Bobby Moore – One of the greatest defenders to ever play the game, Moore captained England to glory in 1966, famously wiping his hands to avoid soiling the Queen’s pristine white gloves during the presentation of the trophy. He spent most of his career at West Ham, making 647 appearances and captaining them for over a decade. Pele described Moore as the best defender he had ever faced. Moore died aged 51 in February 1993 after suffering from bowel and liver cancer.
Captain Bobby Moore tries to retrieve the Jules Rimet Trophy from goalkeeper Gordon Banks in the victory lap.
Jack Charlton, who died in 2020 at the age of 85, throws the trophy around Wembley after England’s World Cup triumph.
Ray Wilson – Left back who played for Everton in the 1966 victory after starting his career at Huddersfield Town. He had lifted the FA Cup at Wembley just before the World Cup glory. Wilson won 63 caps for England and also played in the finals of Euro 1968. He was the oldest player in the England team in the 1966 finals at 31. He died in May 2018, aged 83 , after suffering from Alzheimer’s disease for 14 years.
Nobby Stiles – Danced on the Wembley pitch with the Jules Rimet trophy in one hand and false teeth in the other. Stiles was a no-nonsense defensive midfielder tasked with hunting down dangerous opposition players and winning the ball back. In the semi-final against Portugal, he marked Eusebio out of the game. He spent most of his career at Manchester United, achieving great success. He died in October 2020 at the age of 78. He had prostate cancer and advanced dementia.

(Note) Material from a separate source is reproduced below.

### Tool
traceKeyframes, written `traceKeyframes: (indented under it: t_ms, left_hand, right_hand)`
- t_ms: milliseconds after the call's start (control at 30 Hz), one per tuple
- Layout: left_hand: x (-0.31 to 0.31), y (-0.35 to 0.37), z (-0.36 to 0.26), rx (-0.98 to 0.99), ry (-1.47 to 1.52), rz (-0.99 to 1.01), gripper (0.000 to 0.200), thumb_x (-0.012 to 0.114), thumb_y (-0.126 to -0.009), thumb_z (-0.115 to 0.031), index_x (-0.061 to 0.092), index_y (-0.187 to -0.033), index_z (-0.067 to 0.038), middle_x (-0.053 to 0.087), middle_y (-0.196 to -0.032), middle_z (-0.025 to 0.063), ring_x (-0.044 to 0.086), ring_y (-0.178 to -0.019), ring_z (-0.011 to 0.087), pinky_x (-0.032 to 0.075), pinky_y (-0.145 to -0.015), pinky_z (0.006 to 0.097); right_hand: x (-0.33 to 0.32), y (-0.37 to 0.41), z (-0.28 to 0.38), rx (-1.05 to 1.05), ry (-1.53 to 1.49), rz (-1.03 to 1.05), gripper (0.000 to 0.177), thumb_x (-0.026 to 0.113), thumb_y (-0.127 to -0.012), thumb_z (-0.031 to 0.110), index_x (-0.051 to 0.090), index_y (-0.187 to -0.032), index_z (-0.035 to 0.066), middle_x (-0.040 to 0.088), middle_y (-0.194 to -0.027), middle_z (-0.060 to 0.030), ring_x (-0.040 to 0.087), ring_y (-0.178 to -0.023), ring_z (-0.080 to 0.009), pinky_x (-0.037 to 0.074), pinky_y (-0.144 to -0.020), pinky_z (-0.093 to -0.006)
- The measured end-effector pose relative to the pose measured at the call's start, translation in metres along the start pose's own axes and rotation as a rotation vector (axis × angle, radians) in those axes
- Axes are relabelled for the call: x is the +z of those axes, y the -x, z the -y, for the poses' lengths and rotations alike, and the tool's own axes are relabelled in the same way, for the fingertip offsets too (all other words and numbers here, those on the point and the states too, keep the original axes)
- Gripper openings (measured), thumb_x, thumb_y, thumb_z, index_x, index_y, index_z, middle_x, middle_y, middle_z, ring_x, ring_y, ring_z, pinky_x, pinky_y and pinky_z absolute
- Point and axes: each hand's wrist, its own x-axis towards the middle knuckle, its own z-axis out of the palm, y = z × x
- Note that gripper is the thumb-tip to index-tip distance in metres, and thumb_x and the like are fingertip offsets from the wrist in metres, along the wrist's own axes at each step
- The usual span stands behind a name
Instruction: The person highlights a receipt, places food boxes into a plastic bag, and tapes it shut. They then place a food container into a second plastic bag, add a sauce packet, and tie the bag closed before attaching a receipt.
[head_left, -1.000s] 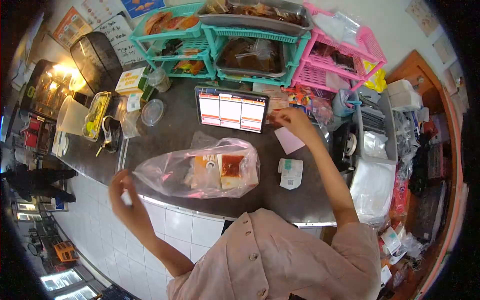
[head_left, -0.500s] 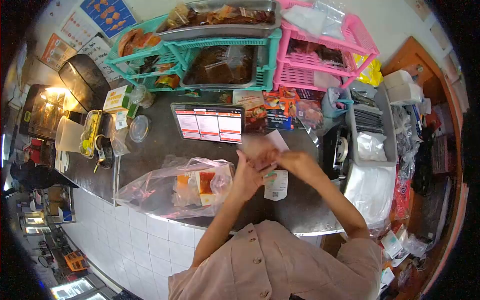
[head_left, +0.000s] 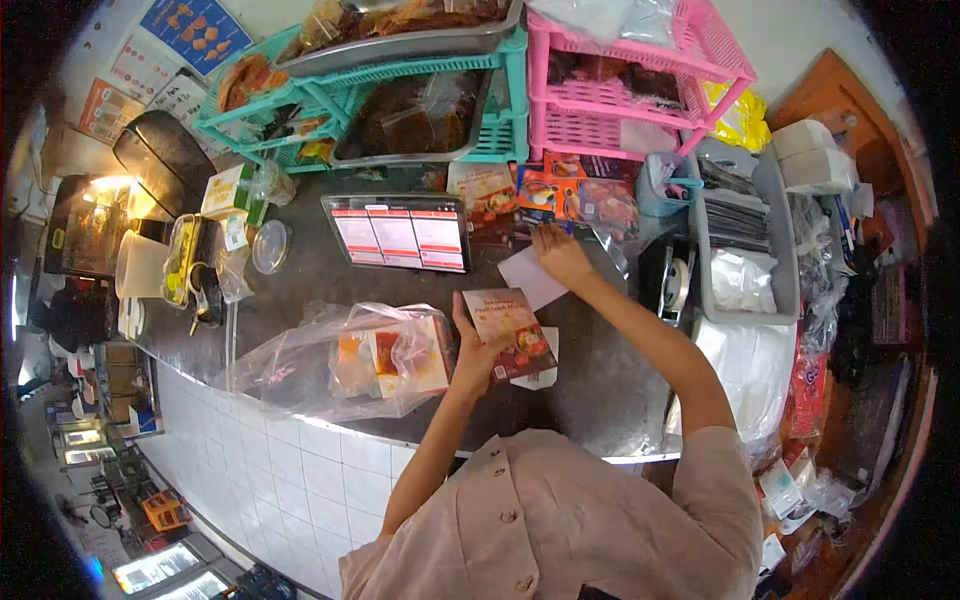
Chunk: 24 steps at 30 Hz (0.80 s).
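A printed leaflet [head_left: 512, 325] with food pictures is gripped in my left hand [head_left: 477, 355], thumb along its left edge. Beneath it, a white receipt [head_left: 545, 372] lies on the counter, mostly covered. My right hand [head_left: 566, 262] reaches to the back, its fingertips by the orange and blue leaflets [head_left: 548, 197]. Whether those fingers pinch anything is hidden. A pale blank sheet [head_left: 530, 278] lies beside and partly under that hand. Left of my left hand is a clear plastic bag [head_left: 290, 360] with a white and orange box [head_left: 415, 355] inside.
A tablet [head_left: 397, 235] stands behind the bag. Teal racks [head_left: 508, 130] with metal trays and a pink rack [head_left: 600, 130] line the back. On the right are a tape dispenser [head_left: 677, 285], a grey bin [head_left: 789, 280] of packets and stacked white plastic bags [head_left: 735, 385].
My hands were together over the counter, blurred. Now they are apart: the left holds the leaflet over the receipt, and the right has moved back towards the leaflets. The view has shifted slightly.
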Motion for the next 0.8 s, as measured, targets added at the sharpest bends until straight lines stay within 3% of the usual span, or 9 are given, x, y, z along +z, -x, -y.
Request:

Alan Ball – The midfielder was admired by Ramsey for his stamina and hard work, which won him 72 caps for his country. He moved from Blackpool to Everton in the summer of ’66 and later played for Arsenal and Southampton before going into management. He died of a heart attack in April 2007 at the age of 61.
Toothless Nobby Stiles (right) and Alan Ball (left) celebrate on the pitch after beating West Germany in the 1966 final
Bobby Charlton nets England’s winner against Portugal in the 1966 World Cup semi-final to seal a 2-1 win
‘They think it’s all over… now’ as Geoff Hurst completes his hat-trick with England’s fourth goal in the final
Bobby Charlton – England legend who was the national team’s record scorer with 49 until he was overtaken by Wayne Rooney. When he retired from international duty in 1970, he was also the team’s record goalscorer on 106. A long and remarkable career was dominated by 17 years in the Manchester United first team which saw him survive the disaster of -air of Munich and wins the European Cup for ten years. later on. Now 85, Charlton was diagnosed with dementia in 2020.
Martin Peters – West Ham’s Peters scored the second of England’s four goals against West Germany. It was only his eighth cap but he would go on to win 67, scoring 20 times. He played more than 700 matches in his professional career with West Ham, Tottenham, Norwich and Sheffield United. Another Alzheimer’s sufferer later in life, he died in December 2019 aged 76.
Roger Hunt – Hunt played in all six games in the 1966 tournament, scoring three goals including a brace against France. He spent most of his club career at Liverpool, scoring 244 goals in 404 games as he established himself as a prolific goalscorer. He died at the age of 83 in September 2021.
Geoff Hurst – Perhaps the best known of the 1966 heroes and certainly to a modern generation, Hurst scored a hat-trick to sink West Germany. His third goal, in the closing stages of extra time was accompanied by Kenneth Wolstenholme’s immortal commentary: ‘They think it’s all over… now!’ He scored 24 goals in 49 games in England, played in two other tournaments and was prolific for West Ham, with 242 goals in 500 appearances. He is now 81 years old.